According to at least one exemplary embodiment of the present invention, the mixture of donor and acceptor material may be provided as a bulk-heterojunction.

In addition, electrodes, contact electrodes, active layers may be provided with more materials and additional deposition techniques than those mentioned above, details of which can be found in document EP 3 364 474 A1, which is hereby incorporated by reference. .

According to another exemplary embodiment of the present invention, each of the at least one solar cell module is surrounded/delimited by a continuous or discontinuous portion of the first adhesive material.

According to another exemplary embodiment of the present invention, the first adhesive layer may be discontinuous, and along one direction of the extension of the second adhesive layer and within the solar cell module the ratio between covered and uncovered areas may be at least 1% or at least 10% or at least 20% and/or at most 40% or at most 30% or at most 25%.

According to another exemplary embodiment of the present invention, the second adhesive material may be optically transparent within the wavelength range of the at least one organic active layer.

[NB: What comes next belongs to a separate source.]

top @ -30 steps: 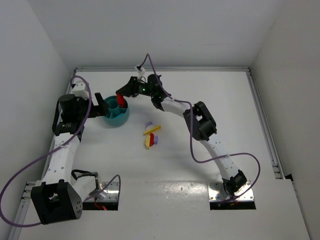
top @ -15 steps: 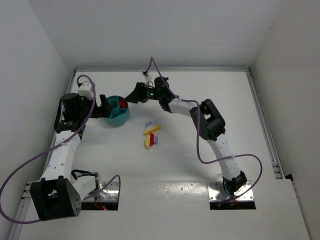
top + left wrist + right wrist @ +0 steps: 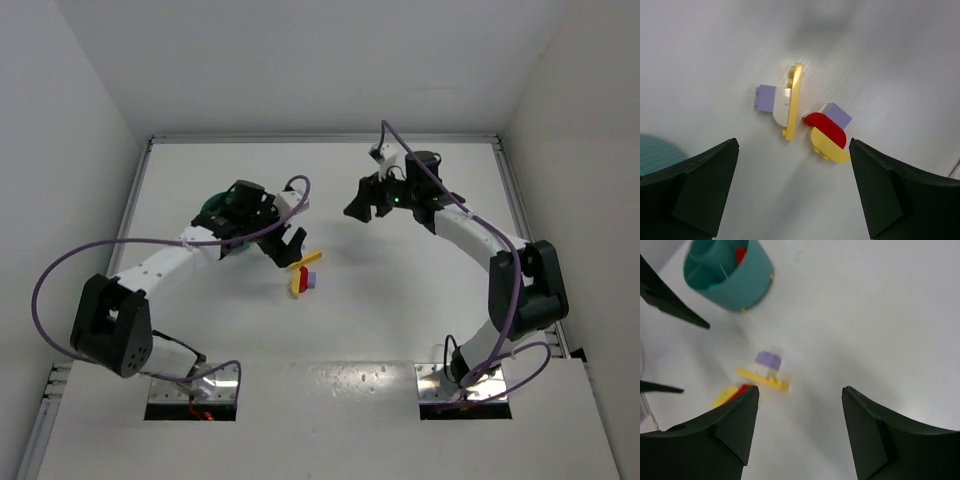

According to another exemplary embodiment of the present invention, a method of manufacturing a solar cell sheet comprises a plurality of discontinuous portions of a second non-conductive adhesive material spatially disposed within a solar cell module in each of at least one solar cell module. It may also include the step of providing

According to another exemplary embodiment of the present invention, a method for manufacturing a solar cell sheet comprises, for each solar cell module, a plurality of discontinuous portions of the second non-conductive adhesive material to connect two opposing portions of the solar cell module. It may also include laminating the first and second substrate portions together in a roll-to-roll process using heat and pressure to bond them together.

According to another exemplary embodiment of the present invention, the first and second adhesive materials may be UV-adhesive/UV-curable adhesive materials.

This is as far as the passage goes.